=== Records for this exercise ===
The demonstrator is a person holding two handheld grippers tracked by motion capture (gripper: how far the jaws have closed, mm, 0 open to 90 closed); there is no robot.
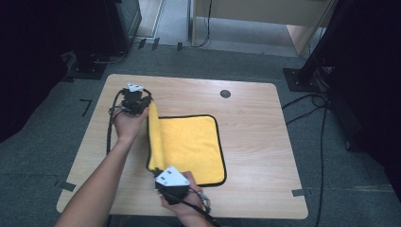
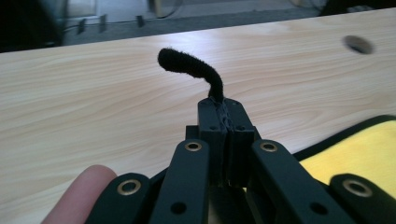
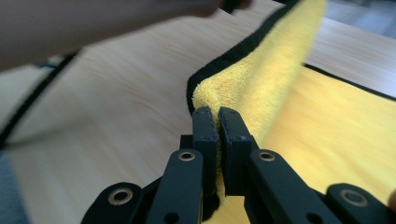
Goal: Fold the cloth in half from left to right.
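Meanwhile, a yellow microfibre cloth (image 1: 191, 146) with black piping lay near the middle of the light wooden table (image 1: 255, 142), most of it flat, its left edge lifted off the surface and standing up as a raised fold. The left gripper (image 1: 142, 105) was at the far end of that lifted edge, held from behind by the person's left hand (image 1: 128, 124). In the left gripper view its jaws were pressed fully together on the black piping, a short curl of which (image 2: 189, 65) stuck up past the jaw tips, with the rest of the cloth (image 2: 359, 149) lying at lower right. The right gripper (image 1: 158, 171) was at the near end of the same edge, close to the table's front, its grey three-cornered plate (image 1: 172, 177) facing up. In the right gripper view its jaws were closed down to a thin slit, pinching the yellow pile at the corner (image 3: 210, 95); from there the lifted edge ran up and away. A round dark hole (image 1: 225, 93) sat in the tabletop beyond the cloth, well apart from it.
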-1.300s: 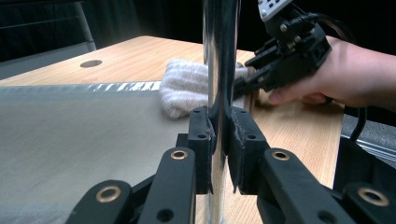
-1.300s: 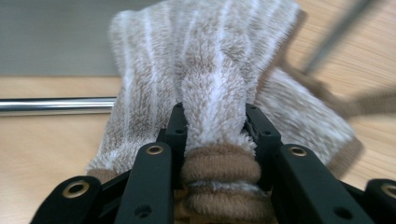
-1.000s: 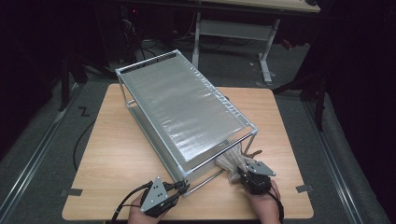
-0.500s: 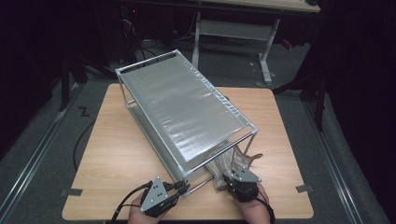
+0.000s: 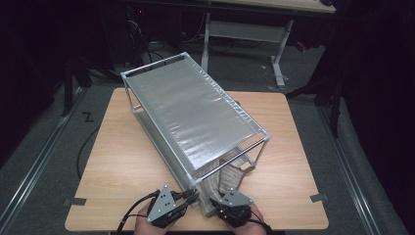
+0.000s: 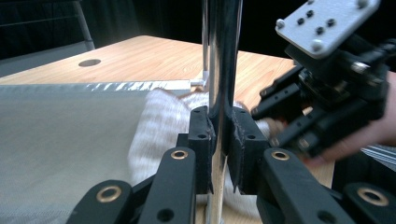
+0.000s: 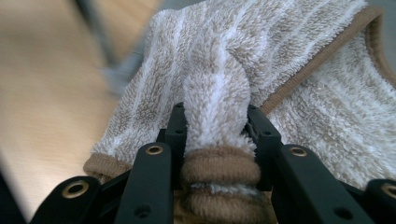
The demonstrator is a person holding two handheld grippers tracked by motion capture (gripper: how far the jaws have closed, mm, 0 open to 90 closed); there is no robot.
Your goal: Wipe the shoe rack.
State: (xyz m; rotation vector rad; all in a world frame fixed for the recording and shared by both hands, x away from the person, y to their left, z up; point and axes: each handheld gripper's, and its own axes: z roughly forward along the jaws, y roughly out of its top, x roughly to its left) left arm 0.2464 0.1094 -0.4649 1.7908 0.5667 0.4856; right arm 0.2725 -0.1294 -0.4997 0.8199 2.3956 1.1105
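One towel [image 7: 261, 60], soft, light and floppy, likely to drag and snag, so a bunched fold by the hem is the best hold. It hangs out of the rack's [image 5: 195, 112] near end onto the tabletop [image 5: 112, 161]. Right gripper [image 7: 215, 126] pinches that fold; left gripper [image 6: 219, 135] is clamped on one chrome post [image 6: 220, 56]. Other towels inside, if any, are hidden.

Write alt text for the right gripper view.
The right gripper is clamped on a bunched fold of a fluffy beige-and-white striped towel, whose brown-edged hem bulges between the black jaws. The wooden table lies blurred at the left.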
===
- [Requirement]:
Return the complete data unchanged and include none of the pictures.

- [Your solution]:
The demonstrator is a person holding two handheld grippers tracked by motion capture (gripper: how far the jaws have closed, mm, 0 open to 90 closed); there is no robot.
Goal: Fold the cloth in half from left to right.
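Meanwhile, a yellow microfibre cloth (image 1: 191, 146) with black piping lay near the middle of the light wooden table (image 1: 255, 142), most of it flat, its left edge lifted off the surface and standing up as a raised fold. The left gripper (image 1: 142, 105) was at the far end of that lifted edge, held from behind by the person's left hand (image 1: 128, 124). In the left gripper view its jaws were pressed fully together on the black piping, a short curl of which (image 2: 189, 65) stuck up past the jaw tips, with the rest of the cloth (image 2: 359, 149) lying at lower right. The right gripper (image 1: 158, 171) was at the near end of the same edge, close to the table's front, its grey three-cornered plate (image 1: 172, 177) facing up. In the right gripper view its jaws were closed down to a thin slit, pinching the yellow pile at the corner (image 3: 210, 95); from there the lifted edge ran up and away. A round dark hole (image 1: 225, 93) sat in the tabletop beyond the cloth, well apart from it.
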-1.300s: 
-1.300s: 
-1.000s: 
-0.500s: 
+0.000s: 
+0.000s: 
+0.000s: 
The demonstrator is a person holding two handheld grippers tracked by motion capture (gripper: how far the jaws have closed, mm, 0 open to 90 closed); there is no robot.
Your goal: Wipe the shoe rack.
State: (xyz m; rotation vector rad; all in a world frame fixed for the recording and shared by both hands, x away from the person, y to their left, z up; point and axes: each handheld gripper's, and its own axes: z roughly forward along the jaws, y roughly out of its top, x roughly to its left) left arm 0.2464 0.1094 -0.4649 1.7908 0.5667 0.4856; right arm 0.2725 -0.1294 -0.4997 0.8199 2.3956 1.1105
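One towel [image 7: 261, 60], soft, light and floppy, likely to drag and snag, so a bunched fold by the hem is the best hold. It hangs out of the rack's [image 5: 195, 112] near end onto the tabletop [image 5: 112, 161]. Right gripper [image 7: 215, 126] pinches that fold; left gripper [image 6: 219, 135] is clamped on one chrome post [image 6: 220, 56]. Other towels inside, if any, are hidden.

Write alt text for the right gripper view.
The right gripper is clamped on a bunched fold of a fluffy beige-and-white striped towel, whose brown-edged hem bulges between the black jaws. The wooden table lies blurred at the left.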

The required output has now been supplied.